How to run Airflow on Windows
Asked Answered
S

6

52

The usual instructions for running Airflow do not apply on a Windows environment:

# airflow needs a home, ~/airflow is the default,
# but you can lay foundation somewhere else if you prefer
# (optional)
export AIRFLOW_HOME=~/airflow

# install from pypi using pip
pip install airflow

# initialize the database
airflow initdb

# start the web server, default port is 8080
airflow webserver -p 8080

The Airflow utility is not available in the command line and I can't find it elsewhere to be manually added. How can Airflow run on Windows?

Sandasandakan answered 3/9, 2015 at 14:30 Comment(0)
C
5

You can activate bash in windows and follow the tutorial as is. I was able to get up and running successfully following above.

Once you are done installing, edit airflow.cfg to point all your configurations to somewhere in your windows system rather than lxss (ubuntu) since there are bugs around ubuntu not showing files written by windows system.

Characteristically answered 29/10, 2017 at 1:59 Comment(2)
Hi Ayush, this is not working anymore in current versions of airflow. It always fails with ModuleNotFoundError: No module named 'pwd', which is a module not available for Windows for technical reasons.Puccini
Running the commands with Git Bash gives me a ModuleNotFoundError: No module named 'termios'Condottiere
F
51

Three Basic Options

I went through a few iterations of this problem and documented them as I went along. The three things I tried were:

  1. Install Airflow directly into Windows 10 - This attempt failed.
  2. Install Airflow into Windows 10 WSL with Ubuntu - This worked great. Note that WSL is Windows Subsystem for Linux, which you can get for free in the Windows store.
  3. Install Airflow into Windows 10 via Docker + Centos - This worked great as well.

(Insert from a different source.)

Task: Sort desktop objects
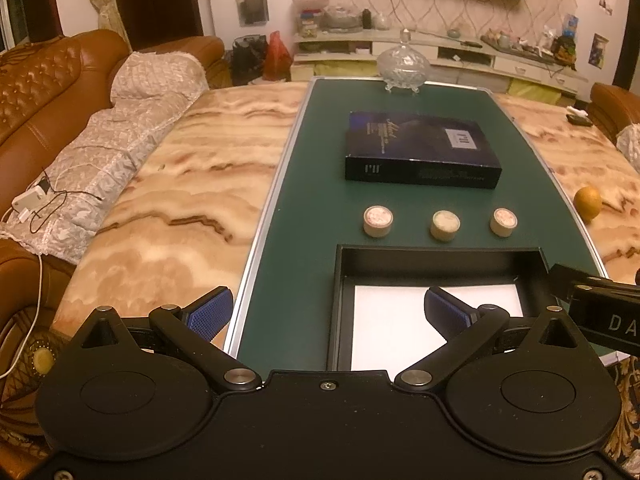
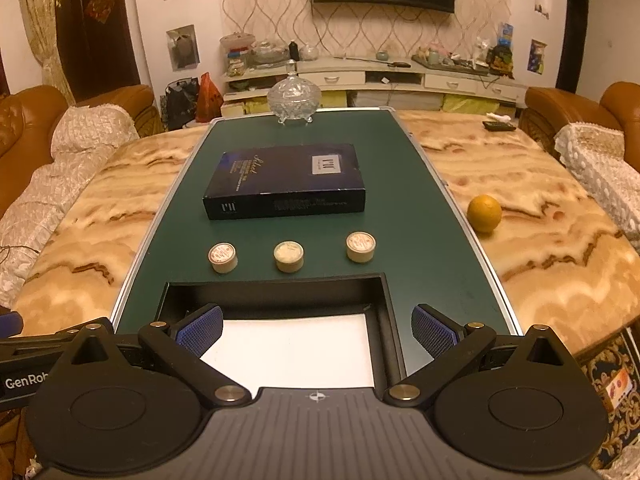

Note that if you want to get it running as a Linux service, it is not possible for option number 2. It is possible for option number 3, but I didn't do it as it requires activating privileged containers in docker (which I wan't aware of when I started). Also, running a service in Docker is kind of against paradigm as each container should be a single process/unit of responsibility anyway.

Detailed Description of #2 - WSL Option

If you're gong for option 2, the basic steps are:

  • Get WSL Ubuntu installed and opened up.
  • Verify it comes with python 3.6.5 or so (python3 -version).
  • Assuming it still does, add these packages so that installing PIP will work.
    • sudo apt-get install software-properties-common
    • sudo apt-add-repository universe
    • sudo apt-get update
  • Install pip with:
    • sudo apt-get install python-pip (or python3-pip for Python 3)
  • Run the following 2 commands to install airflow:
    • export SLUGIFY_USES_TEXT_UNIDECODE=yes
    • pip install apache-airflow (or pip3 for Python 3)
  • Open a new terminal (I was surprised, but this seemed to be required).
  • Init the airflow DB:
    • airflow initdb

After this, you should be good to go! The blog has more detail on many of these steps and rough timelines for how long setting up WSL takes, etc - so if you have a hard time dive in there some more.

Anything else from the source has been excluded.